Prompt:
When the line containing "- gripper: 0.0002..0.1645" appears in the data below, begin copying there and stop only after the line containing "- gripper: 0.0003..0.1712".

───── Supplied entries

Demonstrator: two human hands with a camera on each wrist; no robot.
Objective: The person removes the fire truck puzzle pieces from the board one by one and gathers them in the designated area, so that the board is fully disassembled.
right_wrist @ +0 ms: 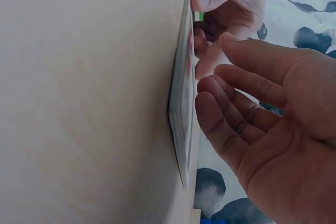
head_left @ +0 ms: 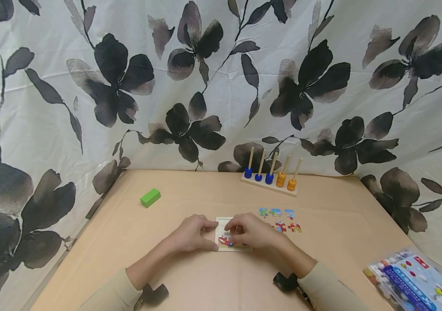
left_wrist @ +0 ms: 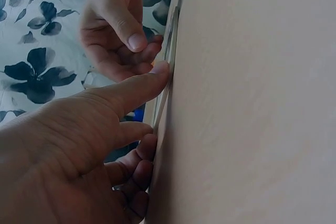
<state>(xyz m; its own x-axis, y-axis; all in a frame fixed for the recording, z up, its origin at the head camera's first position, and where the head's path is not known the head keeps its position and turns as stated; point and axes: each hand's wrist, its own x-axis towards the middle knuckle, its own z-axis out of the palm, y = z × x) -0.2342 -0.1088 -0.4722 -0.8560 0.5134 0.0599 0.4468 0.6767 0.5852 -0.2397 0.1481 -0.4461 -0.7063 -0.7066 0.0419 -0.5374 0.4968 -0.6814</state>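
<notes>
A small pale puzzle board lies on the table in front of me, and a red vehicle picture shows in its lower part. My left hand holds the board's left edge, thumb near the lower corner and index finger higher up. In the left wrist view, the left hand's other fingers are curled beside the edge. Over the board's right part is my right hand, covering some of the picture. Its fingers are loosely bent in the right wrist view, with nothing visible between them and the thumb.
Loose colourful puzzle pieces lie just right of the board, partly behind the right hand. Farther back stands a wooden peg counter with blue and orange beads. A green block sits back left, a clear packed case front right.
</notes>
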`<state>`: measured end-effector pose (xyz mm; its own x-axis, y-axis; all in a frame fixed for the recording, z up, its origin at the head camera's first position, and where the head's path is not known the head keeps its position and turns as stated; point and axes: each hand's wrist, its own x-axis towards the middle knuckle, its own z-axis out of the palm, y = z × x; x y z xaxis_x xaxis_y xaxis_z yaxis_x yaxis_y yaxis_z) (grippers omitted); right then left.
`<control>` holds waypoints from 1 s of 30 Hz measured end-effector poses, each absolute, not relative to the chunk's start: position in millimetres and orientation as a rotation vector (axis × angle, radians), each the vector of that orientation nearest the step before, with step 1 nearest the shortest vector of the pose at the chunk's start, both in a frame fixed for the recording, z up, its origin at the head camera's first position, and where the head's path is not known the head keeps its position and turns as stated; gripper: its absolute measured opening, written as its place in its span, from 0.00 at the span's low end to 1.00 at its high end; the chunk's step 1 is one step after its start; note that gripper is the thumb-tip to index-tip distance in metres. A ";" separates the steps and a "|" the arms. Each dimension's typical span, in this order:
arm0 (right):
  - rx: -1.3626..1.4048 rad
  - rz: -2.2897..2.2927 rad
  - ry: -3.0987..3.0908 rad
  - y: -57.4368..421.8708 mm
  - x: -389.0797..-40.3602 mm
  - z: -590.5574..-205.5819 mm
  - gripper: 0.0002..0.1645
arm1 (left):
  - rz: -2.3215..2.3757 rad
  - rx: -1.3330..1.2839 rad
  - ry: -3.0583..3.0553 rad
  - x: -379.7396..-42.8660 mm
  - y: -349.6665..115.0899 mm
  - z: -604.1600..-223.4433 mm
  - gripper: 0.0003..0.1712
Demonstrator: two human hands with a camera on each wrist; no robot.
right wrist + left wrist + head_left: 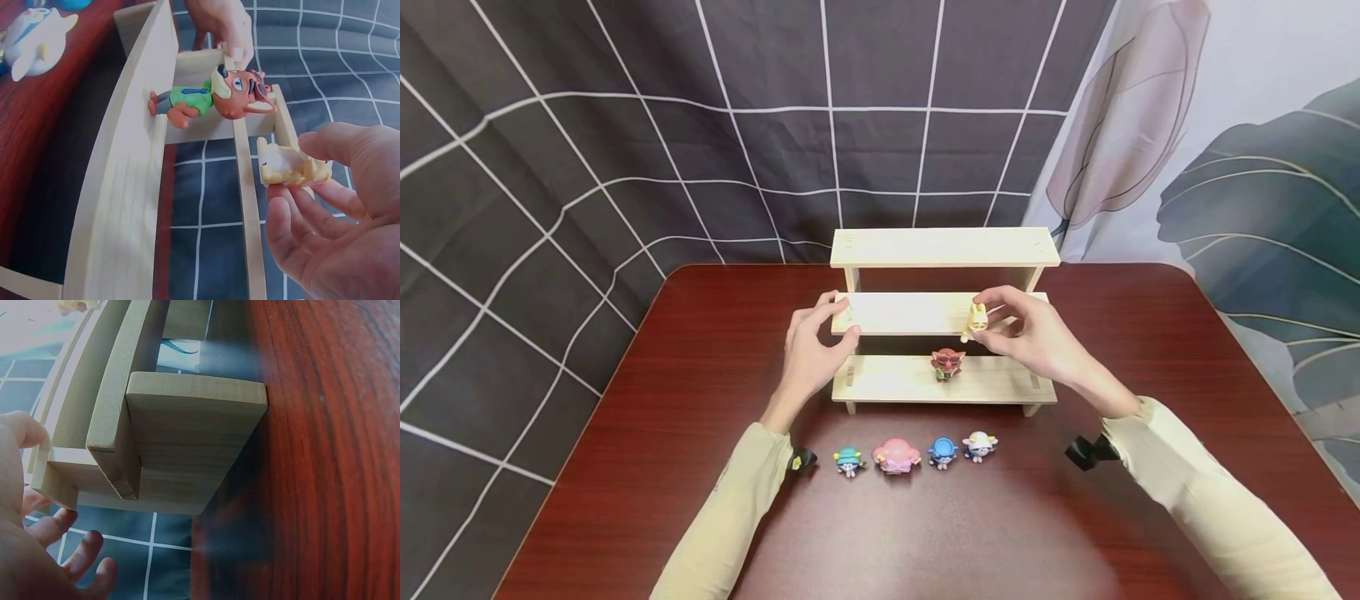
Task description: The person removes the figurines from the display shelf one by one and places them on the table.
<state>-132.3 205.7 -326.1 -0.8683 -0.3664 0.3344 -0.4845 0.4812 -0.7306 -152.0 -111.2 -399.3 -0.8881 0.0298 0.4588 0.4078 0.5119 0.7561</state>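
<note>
My right hand (1026,329) pinches a small pale-yellow figurine (977,318) with long upright ears between thumb and fingers. In the right wrist view the figurine (290,164) is held just off the middle tier, its white belly showing. My left hand (816,346) grips the left end of the middle tier of a three-tier wooden stand (910,313). Seen from the left wrist, thumb and fingers of that hand (25,506) lie around the board's end. A red-orange fox figurine (947,364) with sunglasses on its head and a green shirt stands on the lowest tier.
On the dark red table (715,350), in front of the stand, stand a teal-capped figurine (848,461), a pink figurine (897,457), a blue figurine (943,452) and a white figurine (980,446). A dark gridded curtain (880,150) hangs behind.
</note>
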 end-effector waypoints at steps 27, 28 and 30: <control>0.747 1.253 -2.599 232.9 -87.3 -340.4 0.26 | -1.324 -0.366 -2.372 -152.3 -111.0 -398.3 0.25; 0.748 1.257 -2.592 233.9 -85.7 -341.6 0.26 | -1.320 -0.365 -2.373 -152.1 -110.9 -398.2 0.25; 0.754 1.267 -2.577 235.7 -82.4 -343.6 0.26 | -1.319 -0.363 -2.375 -151.9 -110.9 -398.4 0.25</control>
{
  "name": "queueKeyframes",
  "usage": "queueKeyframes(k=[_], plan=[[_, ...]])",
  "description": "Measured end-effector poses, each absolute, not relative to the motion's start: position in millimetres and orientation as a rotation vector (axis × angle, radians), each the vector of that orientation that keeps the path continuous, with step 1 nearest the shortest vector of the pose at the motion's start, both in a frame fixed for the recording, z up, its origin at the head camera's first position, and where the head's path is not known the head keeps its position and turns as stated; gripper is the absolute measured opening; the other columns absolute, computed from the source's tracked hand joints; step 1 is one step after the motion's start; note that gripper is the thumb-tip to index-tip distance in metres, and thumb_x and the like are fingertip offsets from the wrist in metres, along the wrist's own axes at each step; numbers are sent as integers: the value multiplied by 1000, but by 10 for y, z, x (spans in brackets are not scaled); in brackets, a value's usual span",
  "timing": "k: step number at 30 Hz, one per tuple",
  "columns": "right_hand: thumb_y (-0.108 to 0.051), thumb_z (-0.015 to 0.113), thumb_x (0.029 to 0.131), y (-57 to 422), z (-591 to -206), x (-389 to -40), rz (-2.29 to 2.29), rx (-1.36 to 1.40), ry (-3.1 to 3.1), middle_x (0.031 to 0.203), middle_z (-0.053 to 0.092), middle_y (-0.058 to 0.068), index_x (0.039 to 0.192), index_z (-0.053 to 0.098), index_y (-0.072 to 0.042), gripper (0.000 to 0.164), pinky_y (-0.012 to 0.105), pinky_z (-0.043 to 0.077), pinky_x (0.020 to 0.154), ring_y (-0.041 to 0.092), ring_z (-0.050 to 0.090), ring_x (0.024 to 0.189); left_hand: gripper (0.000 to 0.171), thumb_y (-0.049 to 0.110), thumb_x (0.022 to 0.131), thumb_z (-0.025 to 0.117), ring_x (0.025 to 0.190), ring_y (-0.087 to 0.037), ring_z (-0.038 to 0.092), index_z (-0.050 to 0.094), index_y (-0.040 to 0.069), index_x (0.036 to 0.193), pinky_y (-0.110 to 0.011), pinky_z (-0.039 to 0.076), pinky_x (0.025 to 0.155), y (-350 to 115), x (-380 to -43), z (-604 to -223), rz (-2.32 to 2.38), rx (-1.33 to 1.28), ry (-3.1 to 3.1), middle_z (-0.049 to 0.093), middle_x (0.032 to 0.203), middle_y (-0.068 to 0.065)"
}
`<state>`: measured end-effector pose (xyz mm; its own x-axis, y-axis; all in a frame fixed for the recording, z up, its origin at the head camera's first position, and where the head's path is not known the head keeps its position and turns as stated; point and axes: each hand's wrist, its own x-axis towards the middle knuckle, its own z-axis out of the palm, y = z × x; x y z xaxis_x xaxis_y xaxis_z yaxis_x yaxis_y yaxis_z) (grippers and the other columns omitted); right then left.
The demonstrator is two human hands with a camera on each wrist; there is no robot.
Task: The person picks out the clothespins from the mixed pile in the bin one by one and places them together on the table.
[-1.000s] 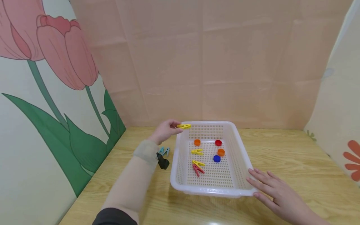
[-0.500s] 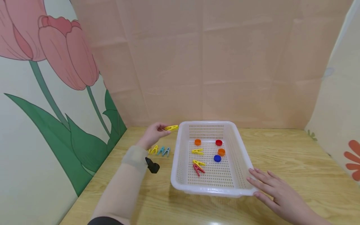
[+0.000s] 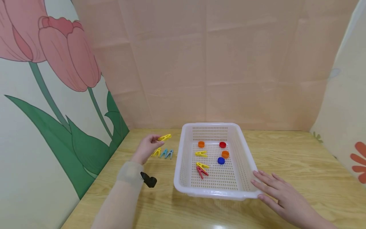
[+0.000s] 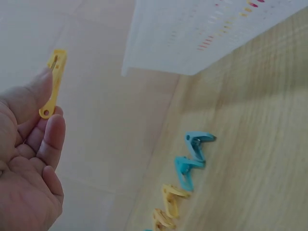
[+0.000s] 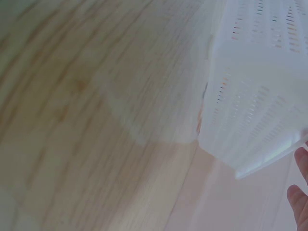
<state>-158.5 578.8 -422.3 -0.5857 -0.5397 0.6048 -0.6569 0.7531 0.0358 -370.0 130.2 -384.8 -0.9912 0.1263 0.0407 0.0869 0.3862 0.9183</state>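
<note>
My left hand (image 3: 146, 148) pinches a yellow clothespin (image 4: 55, 84) between thumb and fingers, held above the table left of the white basket (image 3: 211, 193). Below it a row of clothespins stands on the wood, among them a yellow clothespin (image 3: 157, 152), a teal clothespin (image 3: 163, 153) and a grey-blue clothespin (image 4: 195, 146). At the basket's near right corner, my right hand (image 3: 281, 197) rests its outstretched fingers on the rim. Inside the basket lie a yellow clothespin (image 3: 201, 154), another yellow clothespin (image 3: 202, 165) and a red clothespin (image 3: 201, 172).
Several bottle caps also lie in the basket: an orange cap (image 3: 201, 144), a red cap (image 3: 222, 145), a second orange cap (image 3: 225, 154) and a blue cap (image 3: 221, 161). A wall (image 3: 217, 63) covered with creased sheeting stands behind the wooden table (image 3: 291, 152).
My left hand has moved left and down from the basket's far left corner, still holding the yellow clothespin. The row of clothespins has come into view. My right hand stays on the rim.
</note>
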Motion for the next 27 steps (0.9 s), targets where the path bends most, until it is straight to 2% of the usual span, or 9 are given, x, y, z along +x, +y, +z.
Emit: queueKeyframes(k=[5, 12, 18, 24, 27], plan=[[-45, 48, 99, 5789, -4228, -1596, 249, 896, -2345, 143, 49, 8, 132, 60, -14, 47, 25, 10, 115, 8, 30, 139, 36, 24, 89, 71, 100, -26, 57, 60, 13, 122, -45, 47, 90, 1254, -3636, -4040, 1759, 93, 2589, 59, 114, -8], [-46, 45, 100, 5788, -4229, -1607, 259, 899, -2339, 143, 49, 8, 131, 60, -14, 48, 25, 9, 115, 9, 30, 139, 40, 22, 88, 72, 100, -25, 55, 61, 6, 122, -40, 46, 86, 1316, -3567, -4286, 1668, -25, 2704, 59, 114, -10], [-47, 44, 100, 5786, -4223, -1608, 258, 895, -2338, 142, 50, 8, 131, 61, -14, 49, 25, 9, 115, 9, 30, 140, 42, 24, 86, 73, 101, -29, 57, 61, 0, 117, -44, 46, 87, 1381, -3539, -4420, 1447, -99, 2856, 61, 112, -15], [-46, 45, 99, 5781, -4211, -1602, 264, 895, -2339, 142, 50, 8, 130, 61, -14, 48, 25, 9, 115, 9, 29, 140, 42, 28, 85, 73, 103, -30, 56, 60, 1, 115, -46, 42, 90, 1458, -3481, -4509, 1298, -198, 2894, 61, 112, -14], [-47, 45, 99, 5780, -4214, -1604, 264, 898, -2334, 142, 50, 8, 130, 62, -14, 48, 25, 9, 115, 9, 29, 140, 41, 31, 85, 73, 103, -29, 55, 61, 4, 113, -48, 37, 91, 1512, -3431, -4539, 1312, -271, 2871, 61, 111, -11]])
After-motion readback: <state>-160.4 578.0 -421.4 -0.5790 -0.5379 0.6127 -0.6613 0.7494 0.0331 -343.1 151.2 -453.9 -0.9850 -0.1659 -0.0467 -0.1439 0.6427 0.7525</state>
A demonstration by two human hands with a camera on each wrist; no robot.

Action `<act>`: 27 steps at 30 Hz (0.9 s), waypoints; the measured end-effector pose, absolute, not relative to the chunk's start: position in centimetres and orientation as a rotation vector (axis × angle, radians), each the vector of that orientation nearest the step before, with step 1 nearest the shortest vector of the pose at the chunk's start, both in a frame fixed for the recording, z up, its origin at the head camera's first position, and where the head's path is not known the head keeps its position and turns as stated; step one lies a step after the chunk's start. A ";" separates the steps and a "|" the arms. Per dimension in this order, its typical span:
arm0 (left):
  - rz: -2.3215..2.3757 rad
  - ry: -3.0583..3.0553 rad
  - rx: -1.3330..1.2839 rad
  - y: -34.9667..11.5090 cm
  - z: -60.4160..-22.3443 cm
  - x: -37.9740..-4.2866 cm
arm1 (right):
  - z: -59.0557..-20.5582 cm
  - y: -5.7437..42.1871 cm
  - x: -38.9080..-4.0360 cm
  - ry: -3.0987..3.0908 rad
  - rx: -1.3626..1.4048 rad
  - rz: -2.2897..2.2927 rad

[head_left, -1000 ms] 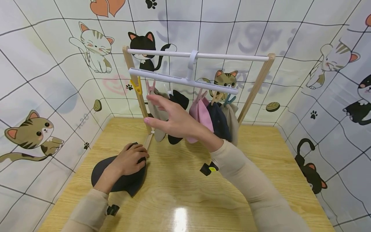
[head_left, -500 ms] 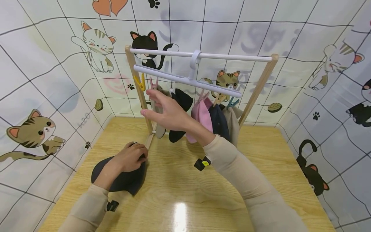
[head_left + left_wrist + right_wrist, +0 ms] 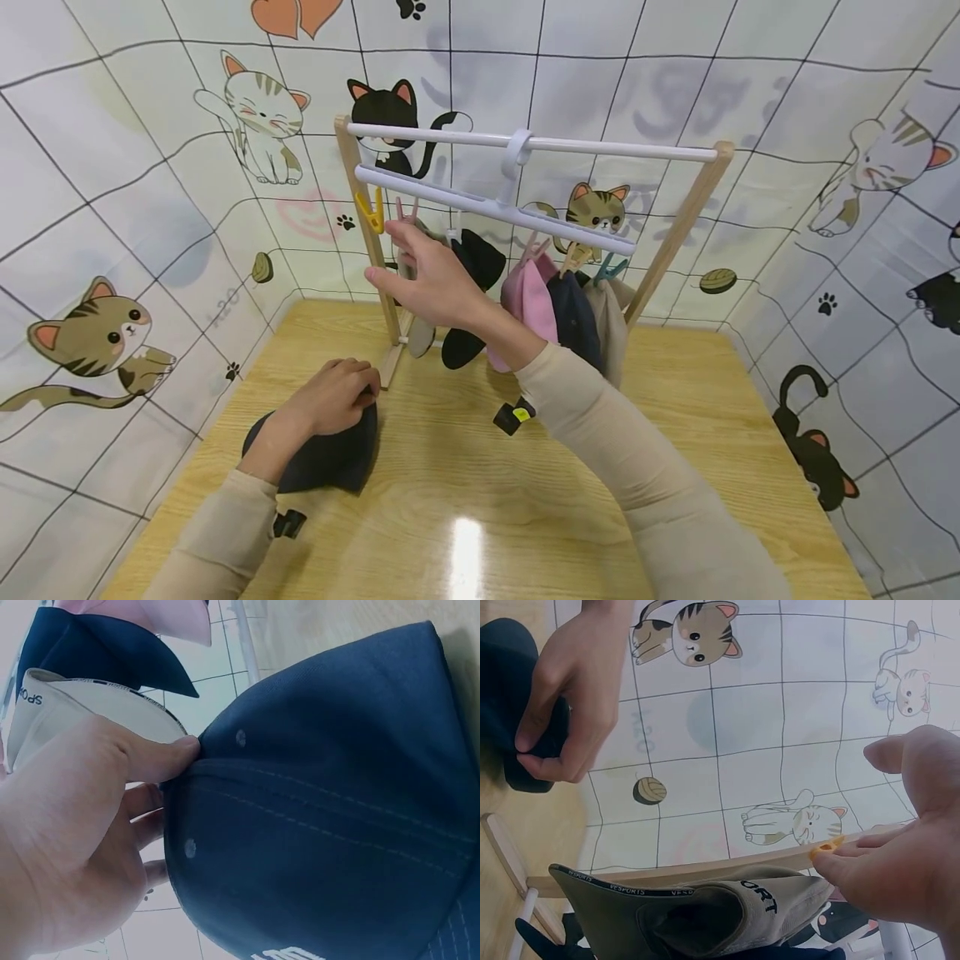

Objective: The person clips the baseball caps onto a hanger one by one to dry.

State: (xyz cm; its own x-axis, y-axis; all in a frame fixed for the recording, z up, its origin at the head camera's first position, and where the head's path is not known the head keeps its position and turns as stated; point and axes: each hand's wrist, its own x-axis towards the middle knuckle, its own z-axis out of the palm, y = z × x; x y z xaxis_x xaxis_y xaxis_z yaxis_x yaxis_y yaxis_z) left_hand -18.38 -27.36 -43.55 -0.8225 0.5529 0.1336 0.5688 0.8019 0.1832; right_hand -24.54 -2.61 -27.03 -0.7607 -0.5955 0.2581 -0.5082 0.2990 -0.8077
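Observation:
In the head view my left hand (image 3: 333, 398) holds a dark navy baseball cap (image 3: 330, 458) over the table's left side. The left wrist view shows my thumb and fingers pinching the top of the cap's crown (image 3: 315, 787). Up by the white hanger (image 3: 480, 204), my right hand (image 3: 435, 279) has its fingers extended and its thumb apart. Its fingertips are close to a yellow clothespin (image 3: 372, 212) at the hanger's left end; whether they touch it I cannot tell. A grey-beige cap (image 3: 697, 907) with lettering hangs beside that hand in the right wrist view.
The hanger hooks over the white rail (image 3: 615, 148) of a wooden-post rack (image 3: 678, 229). A black cap (image 3: 476, 262), a pink cap (image 3: 531, 300), a navy cap (image 3: 573, 321) and a beige cap (image 3: 607, 325) hang there by clothespins. Cat-print sheets surround the table (image 3: 420, 492).
My right hand has moved left and slightly up towards the yellow clothespin. My left fingers have drawn in on the cap, and its near edge has risen a little. The head view has shifted slightly.

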 end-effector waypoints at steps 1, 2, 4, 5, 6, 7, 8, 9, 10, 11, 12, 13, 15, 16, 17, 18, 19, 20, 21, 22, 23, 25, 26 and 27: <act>-0.342 -2.908 -0.905 -27.4 -43.5 -18.4 | -27.1 -2.7 -24.6 2.452 -1.038 -1.480; -0.353 -2.903 -0.907 -27.5 -43.4 -18.4 | -27.1 -2.9 -24.7 2.449 -1.030 -1.485; -0.374 -2.894 -0.913 -27.6 -43.1 -18.4 | -27.2 -3.2 -24.9 2.443 -1.006 -1.491; -0.388 -2.890 -0.914 -27.6 -43.0 -18.4 | -27.2 -3.3 -24.9 2.443 -0.993 -1.492; -0.397 -2.886 -0.916 -27.7 -42.9 -18.5 | -27.2 -3.5 -24.9 2.446 -0.980 -1.492; -0.409 -2.881 -0.920 -27.7 -42.8 -18.5 | -27.2 -3.6 -24.9 2.450 -0.965 -1.494; -0.418 -2.877 -0.928 -27.7 -42.6 -18.5 | -27.1 -3.8 -24.9 2.456 -0.955 -1.490; -0.427 -2.872 -0.933 -27.8 -42.5 -18.5 | -27.1 -3.9 -24.9 2.467 -0.944 -1.486; -0.434 -2.869 -0.938 -27.8 -42.4 -18.5 | -27.1 -4.1 -24.9 2.477 -0.938 -1.482; -0.441 -2.866 -0.944 -27.8 -42.2 -18.5 | -27.0 -4.2 -25.0 2.480 -0.937 -1.484; -0.448 -2.862 -0.952 -27.8 -42.0 -18.5 | -27.0 -4.4 -25.0 2.485 -0.938 -1.486; -0.454 -2.856 -0.963 -27.8 -41.8 -18.5 | -27.0 -4.6 -25.0 2.493 -0.934 -1.484; -0.471 -2.843 -0.978 -27.8 -41.5 -18.6 | -26.9 -4.8 -25.1 2.508 -0.922 -1.480; -0.484 -2.835 -0.985 -27.9 -41.3 -18.6 | -26.8 -4.9 -25.2 2.511 -0.911 -1.479; -0.496 -2.828 -0.991 -27.9 -41.2 -18.7 | -26.7 -5.1 -25.2 2.516 -0.899 -1.476; -0.513 -2.823 -0.995 -27.9 -41.0 -18.7 | -26.6 -5.2 -25.3 2.523 -0.885 -1.472; -0.528 -2.818 -1.000 -28.0 -40.9 -18.8 | -26.5 -5.3 -25.3 2.528 -0.867 -1.469; -0.547 -2.816 -0.999 -28.0 -40.7 -18.9 | -26.4 -5.4 -25.3 2.524 -0.855 -1.471; -0.566 -2.815 -0.998 -28.0 -40.5 -18.9 | -26.3 -5.4 -25.4 2.523 -0.846 -1.472; -0.584 -2.814 -0.997 -28.0 -40.4 -18.9 | -26.3 -5.5 -25.4 2.520 -0.835 -1.475; -0.605 -2.813 -0.996 -28.0 -40.2 -18.9 | -26.3 -5.6 -25.5 2.520 -0.825 -1.475; -0.642 -2.808 -0.986 -28.0 -39.9 -19.0 | -26.3 -5.9 -25.6 2.509 -0.810 -1.489; -0.659 -2.807 -0.977 -28.0 -39.8 -19.0 | -26.3 -6.0 -25.6 2.503 -0.805 -1.498; -0.676 -2.804 -0.971 -28.0 -39.7 -19.0 | -26.3 -6.1 -25.7 2.499 -0.796 -1.506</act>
State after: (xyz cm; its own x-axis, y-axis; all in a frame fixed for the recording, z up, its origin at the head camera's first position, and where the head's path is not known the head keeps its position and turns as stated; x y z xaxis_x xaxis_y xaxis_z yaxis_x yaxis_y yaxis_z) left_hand -18.97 -27.96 -39.72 -0.7922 0.5644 0.2322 0.6082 0.6985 0.3771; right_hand -25.70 -6.08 -26.26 -0.8549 -0.4919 0.1646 -0.3754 0.3678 -0.8507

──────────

Answer box:
  - gripper: 0.0002..0.1645
arm1 (left):
  - rz: -2.3215..2.3757 rad
  - rx: -1.3330..1.2839 rad
  - ry: -3.0583..3.0553 rad
  - x: -379.7396..-42.8660 mm
  - y: -349.6665..115.0899 mm
  - z: -604.1600..-223.4433 mm
  - gripper: 0.0003..0.1712

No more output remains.